The reasoning is laughably motivated: state funding to illegal immigrants is okay, but withdrawing that funding is a "scheme to regulate immigration", which states are forbidden from doing (even when, or especially when, that "regulation" is in line with federal law).
The reasoning gets reversed when applied to the federal government, whose failures to control the border, or mass acts of immigration amnesty, are never legally challenged. And reversed again when that amnesty is taken away by the same kind of executive order that granted it in the first place - amnesty can be granted on a mass basis, but withdrawing it, according to a judge, can only be done through "individualized, case-by-case review": https://www.newsweek.com/appeals-court-denies-trump-request-...
So when they say "our democracy", I have no idea what they're talking about, except I guess getting their preferred policy outcomes regardless of the means, with or against citizens votes & wishes.
That a legally elected government then oppress part of the population, put weird laws or sink the economy is within the rules of the game.

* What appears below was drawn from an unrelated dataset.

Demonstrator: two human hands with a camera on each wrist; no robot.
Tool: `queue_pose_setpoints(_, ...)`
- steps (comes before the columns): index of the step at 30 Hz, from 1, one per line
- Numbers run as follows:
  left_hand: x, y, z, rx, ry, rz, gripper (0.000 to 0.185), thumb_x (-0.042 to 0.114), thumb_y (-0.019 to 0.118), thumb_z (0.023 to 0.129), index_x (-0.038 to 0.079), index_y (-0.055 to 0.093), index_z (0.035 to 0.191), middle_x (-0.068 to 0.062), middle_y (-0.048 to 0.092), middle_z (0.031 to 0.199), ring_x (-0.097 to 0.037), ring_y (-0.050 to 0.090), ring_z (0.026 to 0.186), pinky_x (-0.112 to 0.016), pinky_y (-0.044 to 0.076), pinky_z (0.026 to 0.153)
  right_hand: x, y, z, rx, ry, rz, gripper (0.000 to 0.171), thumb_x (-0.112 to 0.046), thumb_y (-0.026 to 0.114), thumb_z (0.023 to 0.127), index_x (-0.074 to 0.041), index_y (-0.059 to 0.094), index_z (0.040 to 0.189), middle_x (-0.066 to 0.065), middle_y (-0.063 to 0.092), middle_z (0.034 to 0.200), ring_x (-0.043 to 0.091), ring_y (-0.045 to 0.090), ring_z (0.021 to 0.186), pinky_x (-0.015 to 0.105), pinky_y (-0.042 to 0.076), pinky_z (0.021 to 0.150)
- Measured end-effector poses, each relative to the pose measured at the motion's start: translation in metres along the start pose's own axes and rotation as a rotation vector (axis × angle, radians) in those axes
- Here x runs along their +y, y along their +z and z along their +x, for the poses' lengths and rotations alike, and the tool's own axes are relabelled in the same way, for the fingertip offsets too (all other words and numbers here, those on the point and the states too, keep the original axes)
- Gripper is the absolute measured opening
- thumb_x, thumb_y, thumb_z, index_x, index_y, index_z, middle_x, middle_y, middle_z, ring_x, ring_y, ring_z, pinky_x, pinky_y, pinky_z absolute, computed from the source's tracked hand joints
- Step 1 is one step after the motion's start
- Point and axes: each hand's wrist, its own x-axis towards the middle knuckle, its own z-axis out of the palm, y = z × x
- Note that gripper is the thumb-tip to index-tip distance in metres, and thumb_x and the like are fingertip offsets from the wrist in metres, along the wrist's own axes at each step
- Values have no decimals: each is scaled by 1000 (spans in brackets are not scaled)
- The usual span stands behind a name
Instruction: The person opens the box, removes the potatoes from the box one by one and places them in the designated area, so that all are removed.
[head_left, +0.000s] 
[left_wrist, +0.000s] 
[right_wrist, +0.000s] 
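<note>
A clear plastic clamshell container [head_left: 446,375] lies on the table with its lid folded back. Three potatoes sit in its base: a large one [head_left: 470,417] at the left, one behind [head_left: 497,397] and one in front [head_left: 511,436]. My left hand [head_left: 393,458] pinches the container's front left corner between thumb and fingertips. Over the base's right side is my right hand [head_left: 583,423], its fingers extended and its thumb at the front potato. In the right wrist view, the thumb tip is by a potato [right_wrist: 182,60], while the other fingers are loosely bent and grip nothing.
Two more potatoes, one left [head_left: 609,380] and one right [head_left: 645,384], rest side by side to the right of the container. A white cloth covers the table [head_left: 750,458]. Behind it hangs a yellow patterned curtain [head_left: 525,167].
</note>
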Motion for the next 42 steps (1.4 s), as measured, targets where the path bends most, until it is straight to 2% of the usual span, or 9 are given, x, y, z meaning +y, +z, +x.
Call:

Citizens are responsible for what they choose, at least if they all can choose for it freely.
But if whole sections of the population can't freely participate, or can be punished somewhat if doing so, then you didn't had a democracy to start with, even if the government was a symbol of peace and prosperity.
Without that it’s been failing and perhaps those ethics should rest on a popular vote and not representatives so it doesn’t get ruined, but then mob rule could always ruin it, which is why we have a republic that is slow to change with all these checks and balances but no ethics.